Les douaniers sai­sis­sent de la viande de brousse dans une valise qui vient d’ar­riv­er à l’aéro­port Rois­sy-Charles-de-Gaulle, mer­cre­di 15 févri­er. © Comité français de l’UICN

Le comité français de l’UICN a émis 25 recom­man­da­tions pour lut­ter con­tre le traf­ic d’espèces sauvages. Tout d’abord, ren­forcer les effec­tifs des ser­vices douaniers chargés des con­trôles à l’aéroport. «Hier, plus de 60 kilos de viande de brousse ont été sai­sis en vingt min­utes passées au point de con­trôle», témoigne Maud Lelièvre, qui appelle à aug­menter la qual­ité et la quan­tité des con­trôles.
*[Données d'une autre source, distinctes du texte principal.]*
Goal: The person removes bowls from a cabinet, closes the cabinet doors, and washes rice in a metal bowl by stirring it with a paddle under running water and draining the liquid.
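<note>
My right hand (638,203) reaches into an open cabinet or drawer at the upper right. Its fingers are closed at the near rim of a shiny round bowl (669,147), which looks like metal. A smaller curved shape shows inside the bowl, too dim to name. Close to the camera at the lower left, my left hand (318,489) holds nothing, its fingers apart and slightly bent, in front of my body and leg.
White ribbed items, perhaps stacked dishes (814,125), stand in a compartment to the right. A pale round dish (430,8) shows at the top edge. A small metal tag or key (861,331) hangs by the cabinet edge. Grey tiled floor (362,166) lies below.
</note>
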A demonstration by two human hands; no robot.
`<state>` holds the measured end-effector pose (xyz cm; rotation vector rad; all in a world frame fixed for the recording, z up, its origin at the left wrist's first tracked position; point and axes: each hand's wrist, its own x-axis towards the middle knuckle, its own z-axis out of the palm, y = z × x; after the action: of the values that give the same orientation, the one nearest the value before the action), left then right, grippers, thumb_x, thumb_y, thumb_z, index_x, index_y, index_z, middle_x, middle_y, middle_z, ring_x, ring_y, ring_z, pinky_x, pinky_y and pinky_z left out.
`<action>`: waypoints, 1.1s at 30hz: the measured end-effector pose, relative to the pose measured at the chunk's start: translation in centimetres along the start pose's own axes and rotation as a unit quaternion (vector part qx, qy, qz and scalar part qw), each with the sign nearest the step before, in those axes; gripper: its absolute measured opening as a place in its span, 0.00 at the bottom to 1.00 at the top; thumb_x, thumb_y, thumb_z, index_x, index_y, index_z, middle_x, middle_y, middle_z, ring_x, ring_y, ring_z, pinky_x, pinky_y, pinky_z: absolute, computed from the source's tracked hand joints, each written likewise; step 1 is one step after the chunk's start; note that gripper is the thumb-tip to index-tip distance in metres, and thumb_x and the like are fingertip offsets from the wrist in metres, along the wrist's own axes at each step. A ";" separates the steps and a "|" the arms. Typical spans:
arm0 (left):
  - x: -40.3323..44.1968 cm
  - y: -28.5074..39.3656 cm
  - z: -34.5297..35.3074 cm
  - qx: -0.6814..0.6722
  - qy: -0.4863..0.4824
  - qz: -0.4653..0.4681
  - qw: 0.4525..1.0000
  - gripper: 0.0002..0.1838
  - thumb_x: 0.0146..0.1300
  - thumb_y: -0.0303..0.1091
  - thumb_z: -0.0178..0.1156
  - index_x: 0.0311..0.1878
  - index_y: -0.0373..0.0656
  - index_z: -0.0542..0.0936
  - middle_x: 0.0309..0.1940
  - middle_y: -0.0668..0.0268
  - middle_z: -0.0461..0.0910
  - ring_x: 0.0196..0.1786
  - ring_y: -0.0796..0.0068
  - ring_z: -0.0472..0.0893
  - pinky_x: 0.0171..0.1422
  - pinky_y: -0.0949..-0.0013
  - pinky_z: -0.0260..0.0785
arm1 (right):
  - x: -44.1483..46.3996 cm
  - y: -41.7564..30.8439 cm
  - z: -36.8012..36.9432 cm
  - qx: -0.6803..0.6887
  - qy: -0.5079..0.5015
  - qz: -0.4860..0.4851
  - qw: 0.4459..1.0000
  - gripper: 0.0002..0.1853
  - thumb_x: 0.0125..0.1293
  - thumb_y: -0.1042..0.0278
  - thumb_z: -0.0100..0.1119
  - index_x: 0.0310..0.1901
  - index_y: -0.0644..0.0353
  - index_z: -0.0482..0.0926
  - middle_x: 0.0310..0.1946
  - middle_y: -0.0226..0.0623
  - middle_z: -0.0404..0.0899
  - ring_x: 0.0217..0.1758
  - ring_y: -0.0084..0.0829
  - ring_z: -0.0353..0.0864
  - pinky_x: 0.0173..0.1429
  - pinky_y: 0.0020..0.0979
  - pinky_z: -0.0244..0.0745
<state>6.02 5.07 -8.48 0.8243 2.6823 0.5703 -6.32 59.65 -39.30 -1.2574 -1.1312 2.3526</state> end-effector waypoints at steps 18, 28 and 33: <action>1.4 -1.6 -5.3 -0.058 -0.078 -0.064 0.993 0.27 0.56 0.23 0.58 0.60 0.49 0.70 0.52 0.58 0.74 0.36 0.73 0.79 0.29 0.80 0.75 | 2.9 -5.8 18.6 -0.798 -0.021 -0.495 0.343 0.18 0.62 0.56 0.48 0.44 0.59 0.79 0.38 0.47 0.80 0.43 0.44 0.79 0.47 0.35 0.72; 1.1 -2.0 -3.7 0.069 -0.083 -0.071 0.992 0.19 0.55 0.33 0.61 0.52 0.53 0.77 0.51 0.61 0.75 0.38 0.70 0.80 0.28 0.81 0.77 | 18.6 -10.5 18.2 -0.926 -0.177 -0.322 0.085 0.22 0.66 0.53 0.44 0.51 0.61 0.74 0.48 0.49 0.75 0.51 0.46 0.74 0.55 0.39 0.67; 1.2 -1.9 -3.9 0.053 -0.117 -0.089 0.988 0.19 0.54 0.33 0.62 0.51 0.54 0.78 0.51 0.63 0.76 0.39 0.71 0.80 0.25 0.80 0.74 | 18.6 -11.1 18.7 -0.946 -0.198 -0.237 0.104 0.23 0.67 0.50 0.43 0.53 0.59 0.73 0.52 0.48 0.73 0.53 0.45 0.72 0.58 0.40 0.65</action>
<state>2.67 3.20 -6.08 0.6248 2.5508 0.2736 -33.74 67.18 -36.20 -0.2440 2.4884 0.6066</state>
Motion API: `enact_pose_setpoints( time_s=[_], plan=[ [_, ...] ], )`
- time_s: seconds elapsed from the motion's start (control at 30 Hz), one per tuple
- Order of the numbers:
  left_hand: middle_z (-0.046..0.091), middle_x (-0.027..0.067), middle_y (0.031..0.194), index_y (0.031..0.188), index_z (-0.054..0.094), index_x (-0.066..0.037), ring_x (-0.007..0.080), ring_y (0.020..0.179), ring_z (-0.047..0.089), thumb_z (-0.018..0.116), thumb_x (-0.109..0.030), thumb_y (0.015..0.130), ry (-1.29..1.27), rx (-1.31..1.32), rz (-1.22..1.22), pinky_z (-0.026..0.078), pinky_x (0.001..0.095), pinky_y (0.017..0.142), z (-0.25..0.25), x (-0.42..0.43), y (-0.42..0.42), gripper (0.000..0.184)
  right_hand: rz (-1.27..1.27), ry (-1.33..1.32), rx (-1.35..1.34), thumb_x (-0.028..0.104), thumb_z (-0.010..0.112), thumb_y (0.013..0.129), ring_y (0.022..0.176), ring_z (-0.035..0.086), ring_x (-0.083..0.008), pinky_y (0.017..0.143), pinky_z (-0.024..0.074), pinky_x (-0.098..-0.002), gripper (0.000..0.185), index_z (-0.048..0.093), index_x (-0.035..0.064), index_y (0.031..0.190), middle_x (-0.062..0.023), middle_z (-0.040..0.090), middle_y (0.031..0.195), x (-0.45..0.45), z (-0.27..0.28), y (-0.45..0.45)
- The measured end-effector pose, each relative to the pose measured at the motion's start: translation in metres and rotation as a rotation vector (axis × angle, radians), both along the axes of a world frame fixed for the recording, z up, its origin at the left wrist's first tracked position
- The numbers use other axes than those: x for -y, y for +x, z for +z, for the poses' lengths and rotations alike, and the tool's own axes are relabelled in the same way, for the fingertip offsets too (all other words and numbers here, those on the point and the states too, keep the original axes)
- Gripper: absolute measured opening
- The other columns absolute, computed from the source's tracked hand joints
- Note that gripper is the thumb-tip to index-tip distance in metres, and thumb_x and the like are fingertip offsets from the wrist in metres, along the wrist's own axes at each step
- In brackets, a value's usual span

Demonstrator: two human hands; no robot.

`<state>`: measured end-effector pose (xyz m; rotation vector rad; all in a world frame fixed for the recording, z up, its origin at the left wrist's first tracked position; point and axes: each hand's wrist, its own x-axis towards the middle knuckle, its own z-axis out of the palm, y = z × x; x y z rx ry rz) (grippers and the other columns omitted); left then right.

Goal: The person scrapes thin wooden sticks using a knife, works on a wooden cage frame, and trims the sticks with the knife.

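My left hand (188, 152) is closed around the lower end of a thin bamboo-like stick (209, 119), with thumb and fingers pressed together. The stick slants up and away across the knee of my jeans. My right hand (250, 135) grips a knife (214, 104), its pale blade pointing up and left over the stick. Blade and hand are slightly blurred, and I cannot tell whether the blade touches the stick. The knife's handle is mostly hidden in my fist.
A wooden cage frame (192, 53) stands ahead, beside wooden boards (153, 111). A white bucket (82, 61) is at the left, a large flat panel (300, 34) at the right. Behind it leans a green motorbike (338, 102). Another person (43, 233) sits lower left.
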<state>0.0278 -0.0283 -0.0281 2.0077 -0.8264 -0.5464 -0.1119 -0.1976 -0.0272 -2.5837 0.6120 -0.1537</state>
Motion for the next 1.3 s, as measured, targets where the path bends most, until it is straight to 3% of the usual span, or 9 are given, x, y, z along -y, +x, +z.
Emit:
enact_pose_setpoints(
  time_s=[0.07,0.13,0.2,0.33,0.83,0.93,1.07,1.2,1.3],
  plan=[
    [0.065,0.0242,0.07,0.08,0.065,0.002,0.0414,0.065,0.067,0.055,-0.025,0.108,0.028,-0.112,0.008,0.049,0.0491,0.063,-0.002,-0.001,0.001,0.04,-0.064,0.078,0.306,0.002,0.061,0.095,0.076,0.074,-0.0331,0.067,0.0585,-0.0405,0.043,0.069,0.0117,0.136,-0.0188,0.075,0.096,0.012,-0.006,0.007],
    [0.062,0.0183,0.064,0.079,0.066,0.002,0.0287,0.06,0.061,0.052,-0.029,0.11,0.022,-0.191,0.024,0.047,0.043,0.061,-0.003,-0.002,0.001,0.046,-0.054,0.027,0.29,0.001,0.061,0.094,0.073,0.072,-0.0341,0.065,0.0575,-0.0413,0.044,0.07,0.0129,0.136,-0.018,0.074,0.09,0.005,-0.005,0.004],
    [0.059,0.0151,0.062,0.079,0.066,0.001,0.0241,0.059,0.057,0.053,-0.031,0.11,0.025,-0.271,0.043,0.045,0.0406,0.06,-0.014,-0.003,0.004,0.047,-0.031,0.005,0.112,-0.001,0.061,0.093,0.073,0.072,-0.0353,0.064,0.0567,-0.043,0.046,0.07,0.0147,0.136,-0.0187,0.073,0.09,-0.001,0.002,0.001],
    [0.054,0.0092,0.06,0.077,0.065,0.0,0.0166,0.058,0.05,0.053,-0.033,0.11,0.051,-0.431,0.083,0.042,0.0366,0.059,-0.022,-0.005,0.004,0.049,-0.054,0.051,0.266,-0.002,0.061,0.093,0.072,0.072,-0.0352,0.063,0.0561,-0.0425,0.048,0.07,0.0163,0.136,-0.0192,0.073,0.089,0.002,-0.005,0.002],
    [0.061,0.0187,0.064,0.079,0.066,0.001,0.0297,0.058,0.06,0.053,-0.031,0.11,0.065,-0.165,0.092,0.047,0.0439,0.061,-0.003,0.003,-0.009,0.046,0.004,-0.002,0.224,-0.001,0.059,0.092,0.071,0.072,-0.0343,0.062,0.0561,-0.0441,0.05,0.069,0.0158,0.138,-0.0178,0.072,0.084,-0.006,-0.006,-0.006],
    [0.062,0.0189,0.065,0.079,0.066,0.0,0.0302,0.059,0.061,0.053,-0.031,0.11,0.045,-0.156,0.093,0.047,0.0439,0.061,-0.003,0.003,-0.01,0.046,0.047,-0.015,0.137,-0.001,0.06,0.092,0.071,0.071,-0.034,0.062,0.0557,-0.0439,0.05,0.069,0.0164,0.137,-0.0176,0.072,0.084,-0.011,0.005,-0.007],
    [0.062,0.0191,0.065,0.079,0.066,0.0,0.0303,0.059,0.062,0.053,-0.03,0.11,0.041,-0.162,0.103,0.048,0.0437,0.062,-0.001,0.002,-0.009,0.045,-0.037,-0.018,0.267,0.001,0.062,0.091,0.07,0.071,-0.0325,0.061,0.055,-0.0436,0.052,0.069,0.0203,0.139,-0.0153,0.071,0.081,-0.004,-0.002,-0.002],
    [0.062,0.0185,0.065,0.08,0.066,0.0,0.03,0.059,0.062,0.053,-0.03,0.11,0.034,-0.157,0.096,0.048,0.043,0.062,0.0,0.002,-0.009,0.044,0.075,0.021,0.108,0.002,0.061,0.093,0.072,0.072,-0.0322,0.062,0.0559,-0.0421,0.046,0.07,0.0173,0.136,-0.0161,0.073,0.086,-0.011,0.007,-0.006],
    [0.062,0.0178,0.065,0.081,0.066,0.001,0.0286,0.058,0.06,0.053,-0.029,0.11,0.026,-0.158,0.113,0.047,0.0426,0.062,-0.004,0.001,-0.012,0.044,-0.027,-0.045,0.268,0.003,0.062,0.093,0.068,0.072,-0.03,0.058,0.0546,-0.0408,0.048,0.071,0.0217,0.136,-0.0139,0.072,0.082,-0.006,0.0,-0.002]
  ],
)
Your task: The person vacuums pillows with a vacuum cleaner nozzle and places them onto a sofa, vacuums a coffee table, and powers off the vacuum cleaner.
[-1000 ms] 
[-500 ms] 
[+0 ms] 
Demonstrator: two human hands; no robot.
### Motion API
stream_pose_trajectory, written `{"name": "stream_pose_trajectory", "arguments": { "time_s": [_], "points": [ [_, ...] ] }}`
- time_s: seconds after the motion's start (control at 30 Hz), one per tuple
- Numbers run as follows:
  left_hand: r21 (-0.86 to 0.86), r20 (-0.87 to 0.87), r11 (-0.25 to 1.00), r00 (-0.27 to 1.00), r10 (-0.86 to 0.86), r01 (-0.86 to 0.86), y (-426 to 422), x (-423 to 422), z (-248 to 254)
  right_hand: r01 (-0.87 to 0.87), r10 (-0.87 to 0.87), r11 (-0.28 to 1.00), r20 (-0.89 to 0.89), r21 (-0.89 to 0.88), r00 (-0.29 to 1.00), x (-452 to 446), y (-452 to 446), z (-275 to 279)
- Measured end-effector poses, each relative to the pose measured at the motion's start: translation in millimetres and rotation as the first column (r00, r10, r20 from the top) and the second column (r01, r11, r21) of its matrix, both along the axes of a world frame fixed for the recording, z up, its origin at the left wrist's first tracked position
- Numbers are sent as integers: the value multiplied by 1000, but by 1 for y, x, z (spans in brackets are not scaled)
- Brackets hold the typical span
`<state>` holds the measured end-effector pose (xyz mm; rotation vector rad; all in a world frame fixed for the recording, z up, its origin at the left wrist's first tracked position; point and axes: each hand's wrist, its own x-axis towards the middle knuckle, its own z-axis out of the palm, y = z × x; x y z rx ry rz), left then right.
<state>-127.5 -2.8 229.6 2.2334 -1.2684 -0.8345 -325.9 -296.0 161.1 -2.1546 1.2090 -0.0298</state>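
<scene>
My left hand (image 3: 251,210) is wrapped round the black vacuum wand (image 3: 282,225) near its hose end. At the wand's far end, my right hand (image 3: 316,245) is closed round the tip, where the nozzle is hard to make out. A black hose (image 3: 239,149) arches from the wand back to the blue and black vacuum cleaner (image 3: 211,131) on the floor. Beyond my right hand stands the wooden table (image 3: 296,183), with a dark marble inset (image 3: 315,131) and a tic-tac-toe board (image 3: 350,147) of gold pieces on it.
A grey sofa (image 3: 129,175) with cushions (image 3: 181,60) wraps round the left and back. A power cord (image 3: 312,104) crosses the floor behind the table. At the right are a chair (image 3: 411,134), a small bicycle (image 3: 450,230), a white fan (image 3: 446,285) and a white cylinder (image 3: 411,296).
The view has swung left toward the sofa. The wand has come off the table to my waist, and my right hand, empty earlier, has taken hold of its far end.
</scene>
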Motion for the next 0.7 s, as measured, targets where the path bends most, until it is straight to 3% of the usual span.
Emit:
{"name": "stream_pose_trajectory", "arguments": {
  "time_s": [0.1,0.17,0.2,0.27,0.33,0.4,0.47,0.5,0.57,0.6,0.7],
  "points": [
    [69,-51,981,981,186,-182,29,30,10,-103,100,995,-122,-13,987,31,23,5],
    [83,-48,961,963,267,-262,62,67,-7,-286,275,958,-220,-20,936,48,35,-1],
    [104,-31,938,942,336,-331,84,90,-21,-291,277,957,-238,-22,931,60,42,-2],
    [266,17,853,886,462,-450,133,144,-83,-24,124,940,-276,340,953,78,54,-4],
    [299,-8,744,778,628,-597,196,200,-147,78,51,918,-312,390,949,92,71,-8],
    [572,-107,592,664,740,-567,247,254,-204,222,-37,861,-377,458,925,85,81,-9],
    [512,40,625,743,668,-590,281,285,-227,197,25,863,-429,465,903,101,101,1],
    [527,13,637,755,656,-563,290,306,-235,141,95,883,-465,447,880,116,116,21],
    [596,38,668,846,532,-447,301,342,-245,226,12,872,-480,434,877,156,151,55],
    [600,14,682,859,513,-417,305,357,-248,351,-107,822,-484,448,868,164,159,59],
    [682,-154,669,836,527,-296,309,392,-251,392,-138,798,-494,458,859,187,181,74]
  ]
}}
Elle plaide égale­ment pour une amélio­ra­tion de la for­ma­tion des douaniers. «Il faut savoir dis­tinguer les espèces pour mieux pren­dre en charge les ani­maux, notam­ment s’ils sont ven­imeux ou dan­gereux. Il faut aus­si pou­voir recon­naître la viande, qui arrive par­fois en mau­vais état, pour iden­ti­fi­er les zones de départ et met­tre en place des mesures dans les pays d’origine.»

Enfin, la solu­tion la plus rapi­de à met­tre en place pour enray­er le traf­ic serait de lim­iter le nom­bre de bagages gra­tu­its par passager·e. Aujourd’hui, la com­pag­nie Air France autorise sou­vent deux bagages gra­tu­its de 23 kilos, ce qui per­met aux passager·es d’avoir une valise d’affaires per­son­nelles et une avec de la viande ou des ani­maux vivants. «Si on sup­prime une valise, on enlève qua­si­ment une valise de traf­ic par pas­sager, c’est énorme», appuie Maud Lelièvre. C’est aus­si une manière de réduire le vol­ume de bagages à con­trôler.

Le groupe de tra­vail annon­cé par la secré­taire d’État rassem­blera des représentant·es de plusieurs min­istères (dont la jus­tice, les trans­ports et l’é­colo­gie), ain­si que des ser­vices douaniers, des opéra­teurs de trans­ports et d’associations. Il sera chargé d’établir des solu­tions pour ren­forcer la lutte con­tre ce traf­ic.